How to identify multiple myeloma?

What is multiple myeloma?

Being a type of hemoblastosis. myeloma is a malignant tumor. characterized by accelerated growth of plasma cells - cells that produce paraprotein (pathological protein).

The mutation that affects these cells leads to their number in the bone marrow tissue and blood steadily increasing. Accordingly, the amount of paraprotein they synthesize also increases.

The picture shows a bone marrow smear with and without multiple myeloma

The main criterion for the malignancy of myeloma is the number of transformed plasma cells many times higher than normal.

Unlike oncological diseases that have a clear localization (for example, intestinal or ovarian tumors), myeloma is characterized by the presence of cancer cells in several internal organs at once, since they can be carried along with the bloodstream.

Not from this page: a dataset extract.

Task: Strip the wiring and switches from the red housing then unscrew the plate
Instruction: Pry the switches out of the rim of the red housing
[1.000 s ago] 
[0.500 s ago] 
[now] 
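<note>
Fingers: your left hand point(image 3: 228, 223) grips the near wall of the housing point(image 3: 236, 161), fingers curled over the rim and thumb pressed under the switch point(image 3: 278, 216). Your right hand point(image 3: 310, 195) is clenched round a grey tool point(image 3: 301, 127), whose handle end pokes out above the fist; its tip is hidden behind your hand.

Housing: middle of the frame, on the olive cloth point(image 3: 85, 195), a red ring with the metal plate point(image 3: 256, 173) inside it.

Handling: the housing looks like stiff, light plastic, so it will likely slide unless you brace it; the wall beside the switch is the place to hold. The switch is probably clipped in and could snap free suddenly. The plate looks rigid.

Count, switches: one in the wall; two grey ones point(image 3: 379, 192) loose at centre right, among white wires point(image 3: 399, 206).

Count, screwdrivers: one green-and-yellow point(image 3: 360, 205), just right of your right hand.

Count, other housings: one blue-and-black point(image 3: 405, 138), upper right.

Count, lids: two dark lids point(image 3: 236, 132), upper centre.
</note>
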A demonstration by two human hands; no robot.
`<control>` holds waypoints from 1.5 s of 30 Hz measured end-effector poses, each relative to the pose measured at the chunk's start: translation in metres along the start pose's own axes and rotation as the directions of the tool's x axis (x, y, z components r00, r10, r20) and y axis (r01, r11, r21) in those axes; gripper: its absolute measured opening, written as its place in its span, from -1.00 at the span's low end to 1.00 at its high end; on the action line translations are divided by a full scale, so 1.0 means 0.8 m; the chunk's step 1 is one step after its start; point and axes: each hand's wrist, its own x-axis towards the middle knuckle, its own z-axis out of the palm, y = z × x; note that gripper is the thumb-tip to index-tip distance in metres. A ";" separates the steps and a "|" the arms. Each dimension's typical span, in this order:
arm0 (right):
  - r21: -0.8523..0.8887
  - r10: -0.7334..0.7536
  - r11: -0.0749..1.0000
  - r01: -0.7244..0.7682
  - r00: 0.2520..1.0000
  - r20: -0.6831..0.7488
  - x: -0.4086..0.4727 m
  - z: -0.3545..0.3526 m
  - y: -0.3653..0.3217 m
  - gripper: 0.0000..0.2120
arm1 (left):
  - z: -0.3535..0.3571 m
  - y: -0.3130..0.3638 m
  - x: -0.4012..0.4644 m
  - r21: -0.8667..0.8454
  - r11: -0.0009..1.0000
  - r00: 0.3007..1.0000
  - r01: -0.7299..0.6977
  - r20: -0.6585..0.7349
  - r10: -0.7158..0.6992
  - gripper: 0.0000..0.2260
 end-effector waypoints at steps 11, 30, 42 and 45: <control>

• Multiple myeloma develops when the processes of proper development and transformation of B-lymphocytes into cells of the immune system - plasmacytes - are disrupted. At the same time, the process of synthesis of the immunoglobulins they produce (antibodies that help destroy pathogenic viruses and bacteria) is inevitably disrupted.
• Myeloma is a malignant tumor formed by constantly multiplying monoclonal plasma cells, which not only do not die, but divide uncontrollably and synthesize paraproteins. By penetrating (infiltrating) into tissues and internal organs, paraproteins interfere with their normal functioning.
• Multiple myeloma develops mainly in mature (over forty years old) and elderly patients. This disease is not typical for young people. The older the patient, the higher his risk of developing myeloma, and it affects men somewhat more often than women.
• Myeloma grows extremely slowly. The moment of formation of the first plasma cells in bone marrow tissue and the beginning of the formation of tumor foci can be separated by two or even three decades. But after the clinical manifestations of myeloma make themselves felt, it begins to progress sharply. Already two years after this, the vast majority of patients die from numerous complications that developed in those organs and systems that were affected by paraproteins.

Classification

The basis for the classification of multiple myeloma is the clinical and anatomical features of the presence of plasma cells in bone marrow tissue, as well as the specificity of their cellular composition. The division of myeloma into solitary and multiple depends on how many organs or bones are affected by the tumor.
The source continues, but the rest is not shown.